Machine Learning Reductions & Mother Algorithms, Part I: An Introduction

Max Pagels
Nov 5, 2018 · 4 min read

In the culinary field, there are five so-called “mother sauces”: bechamel, velouté, espagnole, tomato & hollandaise. According to this categorisation, any other sauce you make is, fundamentally, a derivation of one of more of the mother sauces. Take béarnaise, for example: it’s hollandaise with some additional flavouring (tarragon and shallots).

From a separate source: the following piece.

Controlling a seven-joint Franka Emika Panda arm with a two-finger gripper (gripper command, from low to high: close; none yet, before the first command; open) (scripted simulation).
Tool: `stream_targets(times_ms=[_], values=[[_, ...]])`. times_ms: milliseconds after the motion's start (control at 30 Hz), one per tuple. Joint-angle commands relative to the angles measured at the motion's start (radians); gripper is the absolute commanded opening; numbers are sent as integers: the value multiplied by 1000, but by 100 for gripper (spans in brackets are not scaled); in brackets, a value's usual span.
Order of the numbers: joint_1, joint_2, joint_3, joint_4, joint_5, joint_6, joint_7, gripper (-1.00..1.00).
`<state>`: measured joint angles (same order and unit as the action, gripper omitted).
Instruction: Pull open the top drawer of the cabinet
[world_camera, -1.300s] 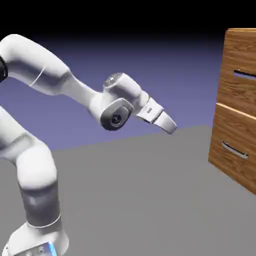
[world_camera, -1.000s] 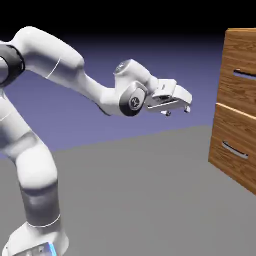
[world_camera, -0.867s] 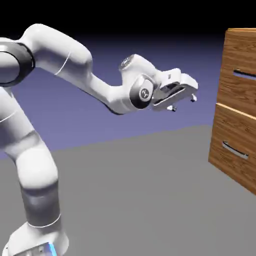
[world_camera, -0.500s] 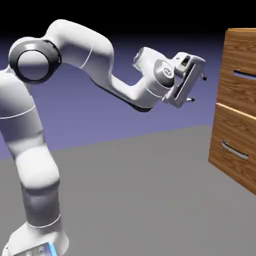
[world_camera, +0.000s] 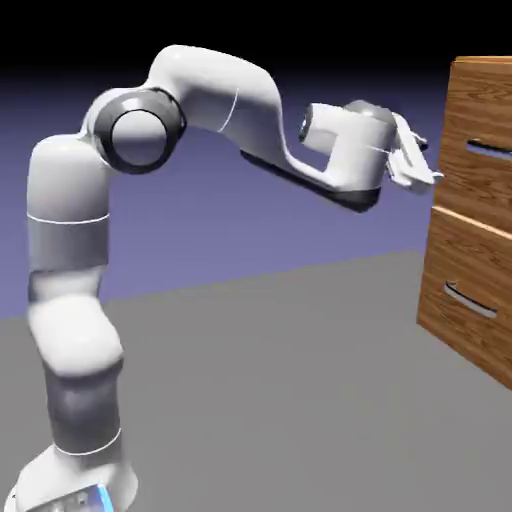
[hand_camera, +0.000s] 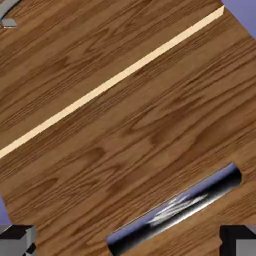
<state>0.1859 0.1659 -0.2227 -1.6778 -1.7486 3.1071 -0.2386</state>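
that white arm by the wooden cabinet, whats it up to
The white arm is reaching its gripper toward the top drawer of the cabinet. Its jaws are open and short of the drawer front, holding nothing. The hand view shows the drawer's silver handle between the fingertips. The drawer looks closed.

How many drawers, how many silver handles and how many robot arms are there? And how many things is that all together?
Drawers: 2, the top drawer and the lower drawer of the cabinet
Silver handles: 2, the bar handle and the curved handle
Robot arms: 1, with its gripper
Total: 5
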Motion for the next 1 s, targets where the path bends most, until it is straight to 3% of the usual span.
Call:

The five mother sauces. Image credit: Food52

In culinary education, learning to make mother sauces is the first step towards becoming a master saucier. The framework helps you to break down the complexity of making a new sauce by breaking down the process into manageable sub-problems, solving them, and composing the results. The same divide-and-conquer approach is used by humans so often that it’s hard to imagine a domain in which we don’t use it.

In the field of machine learning, we don’t have sauces, but we do have two learning algorithms so fundamental that I’d call them mother algorithms: simple regression and binary classification. As it turns out, lots of non-trivial machine learning problems can be broken down, or reduced, in a way that they are solvable using these mother algorithms. In this blog series, I’ll walk through some of the reductions I think practitioners should be aware of.

Two variants of ML “mother algorithms”: linear regression & logistic regression (for binary classification). Image credit: Machine Learning Plus

Reductions in machine learning have long been an interest of mine because I believe them to embody the ideal way we should approach problem-solving. When we tackle new machine learning problems, we have two options:

  1. Design new algorithms
  2. Figure out how to reuse existing algorithms

Much of science entails building on past, peer-reviewed research to answer increasingly difficult questions. This allows us to advance our knowledge rapidly in a way that remains scientifically sound. If we can find a way to solve a new ML problem by reusing existing algorithms, we’re not only saving time & making less mistakes: we’re adhering to good scientific practise. Reductions also help us understand how different techniques relate to each other, which in turn gives us more options to tackle new problems.

To solve an ML problem using reductions, the general approach is as follows:

  1. Identify the the learning problem L (usually either classification or regression)
  2. Find a premade reduction (or set of reductions) R that reduces your original data distribution D to an induced distribution Dᵢ solveable by a mother algorithm A
  3. Learn a predictor Fᵣ using A and data Dᵢ
  4. Rollup/compose the solution to the original problem using Fᵣ

Intuitively, what we want to do is transform our original problem, our dataset, or both in such a way that they are compatible with an existing mother algorithm, and use that as a solution. If the framework seems straightforward, that because it, well, is. There’s nothing especially complex going on here.

ML reductions are an active and relatively new area of research, with new results being published on a regular basis. One of the most prominent researchers in this space is John Langford, whose publications and website I highly recommend.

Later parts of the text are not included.